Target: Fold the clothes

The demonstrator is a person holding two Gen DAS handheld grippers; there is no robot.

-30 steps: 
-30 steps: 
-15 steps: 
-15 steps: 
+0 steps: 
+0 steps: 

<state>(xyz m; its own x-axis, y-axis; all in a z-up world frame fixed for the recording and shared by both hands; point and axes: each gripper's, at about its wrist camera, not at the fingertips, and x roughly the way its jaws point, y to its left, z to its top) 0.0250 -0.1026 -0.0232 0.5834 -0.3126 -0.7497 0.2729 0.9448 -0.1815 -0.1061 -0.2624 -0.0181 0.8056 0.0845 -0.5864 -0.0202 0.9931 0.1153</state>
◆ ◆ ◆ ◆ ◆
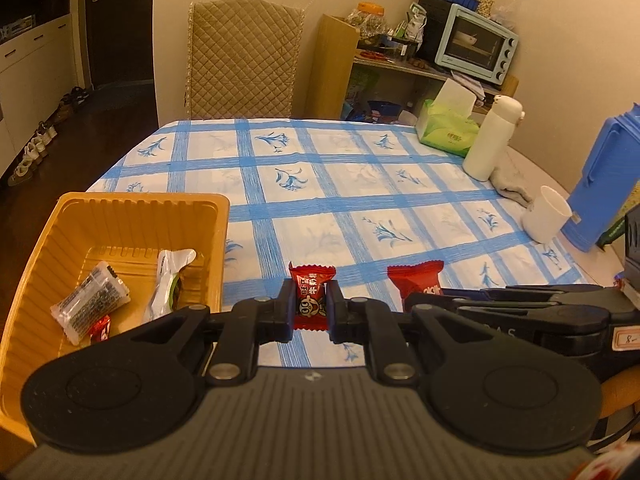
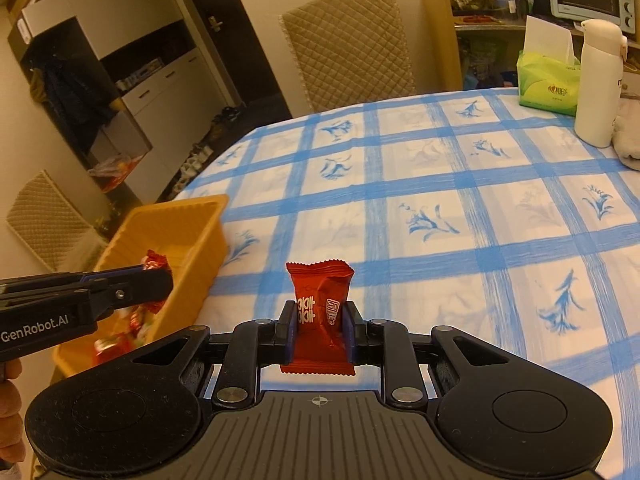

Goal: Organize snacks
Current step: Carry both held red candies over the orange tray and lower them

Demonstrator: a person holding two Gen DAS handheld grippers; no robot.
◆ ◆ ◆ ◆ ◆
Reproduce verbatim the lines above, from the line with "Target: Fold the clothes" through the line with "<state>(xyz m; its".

-- Result --
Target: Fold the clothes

The demonstrator is a person holding two Gen DAS handheld grippers; there is no robot.

-30 steps: 
-30 steps: 
-15 steps: 
-15 steps: 
+0 steps: 
+0 steps: 

<state>(xyz m; its own x-axis, y-axis; all in a z-up world frame fixed for the recording and shared by both hands; point and axes: each gripper's, at about its wrist camera, not at the fingertips, and x roughly the way its jaws point, y to its left, z to its top) 0.0250 -0.1026 -0.0232 0.5834 -0.3126 -0.7497 0.2729 0.9448 -0.1815 -0.1061 -0.2624 -0.0181 0.8056 0.0845 -0.5864 -0.0202 0.9931 0.1153</state>

The exercise is now finished.